Token vio con interés al azabache al que reconocía como su amigo. Sus pies se dirigieron a él tomándole por los brazos. El azabache alzó la mirada. Token lo reconoció de inmediato.

- ¡DIOS QUISO QUE ESTE DÍA LLEGARA! ¡MI AMIGO ESTÁ VIVO! ¡ESTÁ VIVO! - sus ojos lagrimearon de la emoción.

- ¿Qué? - levantó una ceja confundido.

-Token lo soltó - ¿No te acuerdas de mí?

- No. - Burdock lo vio con molestia tratando de zafarse del agarre del guardia.

- Has perdido la memoria, ¿o eres un vil pirata parecido a él? - Token tomó su mentón obligándole a verle.

- ¡DÉJALO EN PAZ! - se quejó el rubio librándose por un momento del agarre del guardia con claras intenciones de golpear a Token. No pudo dar ni un paso antes de que le apresaran de nuevo.

- Tú debes ser el capitán. - dijo con desprecio el moreno.

- Señor - un guardia se acercó a él -, es rubio de ojos verdes...

- Lo asuntos de Cartman no son mis asuntos. Revísenlo, debemos estar seguros que no porta nada peligroso. Luego de eso, pueden llevarlo con él.

Procedieron a hacer lo que les decía el teniente hallando la esclava dorada de Burdock.

- Es la esclava de Craig. - Token la quitó de manos del guardia, observando el rostro de furia del rubio - ¿Por qué tienes esto? ¿Se la robaste, cierto?

- ... - el rubio veía con rabia al moreno.

- Bien, si no quieres hablar, entonces llévenselo. - El chico dejó que varios guardias llevaran a rastras al rubio que no dejaba de voltear buscando a Burdock.

- ¡CAPITÁN! ¡¿A DÓNDE LO LLEVAN?! - gritaba Stan que de inmediato fue noqueado por la nuca.

Burdock batallaba con las sogas en sus muñecas tratando de evitar que se llevaran al rubio, pero era imposible; además, su cabeza se sentía mareada, muchas sombras aparecían en sus memorias.

- Esto es tuyo - Token colocó la esclava frente a los ojos de Craig.
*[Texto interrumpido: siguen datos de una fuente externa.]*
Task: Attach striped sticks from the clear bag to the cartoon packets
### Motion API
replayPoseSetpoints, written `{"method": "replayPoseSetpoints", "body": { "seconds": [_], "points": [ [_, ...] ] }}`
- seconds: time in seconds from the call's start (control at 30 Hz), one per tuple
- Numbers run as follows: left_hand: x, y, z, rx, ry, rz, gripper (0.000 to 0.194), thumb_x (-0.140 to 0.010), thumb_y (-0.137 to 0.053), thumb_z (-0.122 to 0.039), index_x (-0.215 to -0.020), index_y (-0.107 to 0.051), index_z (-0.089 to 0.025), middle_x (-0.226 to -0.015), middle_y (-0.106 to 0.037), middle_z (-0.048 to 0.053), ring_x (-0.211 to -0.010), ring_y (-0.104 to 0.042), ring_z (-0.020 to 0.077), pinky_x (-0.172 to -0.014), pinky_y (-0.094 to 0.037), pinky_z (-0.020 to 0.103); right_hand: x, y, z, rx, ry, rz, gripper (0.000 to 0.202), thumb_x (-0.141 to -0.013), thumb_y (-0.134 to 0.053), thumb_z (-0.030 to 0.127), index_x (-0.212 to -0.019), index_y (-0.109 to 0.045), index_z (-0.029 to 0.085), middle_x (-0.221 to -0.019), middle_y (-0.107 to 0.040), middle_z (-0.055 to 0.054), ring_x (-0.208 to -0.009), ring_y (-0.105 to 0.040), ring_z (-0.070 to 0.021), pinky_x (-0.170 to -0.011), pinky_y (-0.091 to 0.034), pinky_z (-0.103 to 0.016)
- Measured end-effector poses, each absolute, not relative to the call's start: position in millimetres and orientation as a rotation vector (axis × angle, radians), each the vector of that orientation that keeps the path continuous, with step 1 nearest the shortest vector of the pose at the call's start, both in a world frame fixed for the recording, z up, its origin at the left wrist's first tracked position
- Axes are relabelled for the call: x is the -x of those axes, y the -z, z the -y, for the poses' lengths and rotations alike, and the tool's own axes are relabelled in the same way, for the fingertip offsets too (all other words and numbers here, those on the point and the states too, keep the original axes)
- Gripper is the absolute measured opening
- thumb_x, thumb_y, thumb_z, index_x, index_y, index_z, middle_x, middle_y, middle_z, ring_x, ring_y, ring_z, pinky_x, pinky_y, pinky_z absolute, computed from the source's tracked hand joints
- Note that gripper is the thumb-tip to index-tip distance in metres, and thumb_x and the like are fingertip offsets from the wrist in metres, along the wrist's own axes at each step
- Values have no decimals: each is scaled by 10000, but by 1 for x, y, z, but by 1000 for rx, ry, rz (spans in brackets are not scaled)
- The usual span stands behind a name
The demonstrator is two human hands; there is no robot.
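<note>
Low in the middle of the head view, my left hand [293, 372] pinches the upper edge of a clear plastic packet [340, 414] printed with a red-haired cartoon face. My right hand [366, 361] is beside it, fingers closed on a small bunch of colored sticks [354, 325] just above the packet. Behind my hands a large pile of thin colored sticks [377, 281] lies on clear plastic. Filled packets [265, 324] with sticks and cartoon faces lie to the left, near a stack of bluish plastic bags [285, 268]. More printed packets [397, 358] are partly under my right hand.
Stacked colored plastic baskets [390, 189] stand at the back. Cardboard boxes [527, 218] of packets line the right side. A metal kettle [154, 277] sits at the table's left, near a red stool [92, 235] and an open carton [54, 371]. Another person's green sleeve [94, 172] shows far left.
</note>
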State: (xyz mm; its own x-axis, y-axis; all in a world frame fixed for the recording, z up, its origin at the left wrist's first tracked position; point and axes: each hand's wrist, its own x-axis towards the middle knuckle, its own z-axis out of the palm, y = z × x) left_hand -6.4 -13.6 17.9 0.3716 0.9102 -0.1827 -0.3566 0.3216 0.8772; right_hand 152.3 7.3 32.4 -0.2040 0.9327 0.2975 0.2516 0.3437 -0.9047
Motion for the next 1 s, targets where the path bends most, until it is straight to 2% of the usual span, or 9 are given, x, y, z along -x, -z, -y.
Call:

Este solo veía el objeto sin entender - ¿Reconoces las iniciales? - El azabache volvió a negar.

- Parece que es cierto que no recuerdas quién eres.

Negó.

- Esta joya fue regalo de tu padre. Sé que no recuerdas nada, pero lo harás. Tu familia te espera.

- ¿Mi familia? - repitió sin entender. El moreno le sonrió con ternura.

- Bienvenido a tu hogar, Craig.

Continuará...

Este capi me salió demasiado largo, perdón :P

Espero hayan disfrutado la lectura n.n.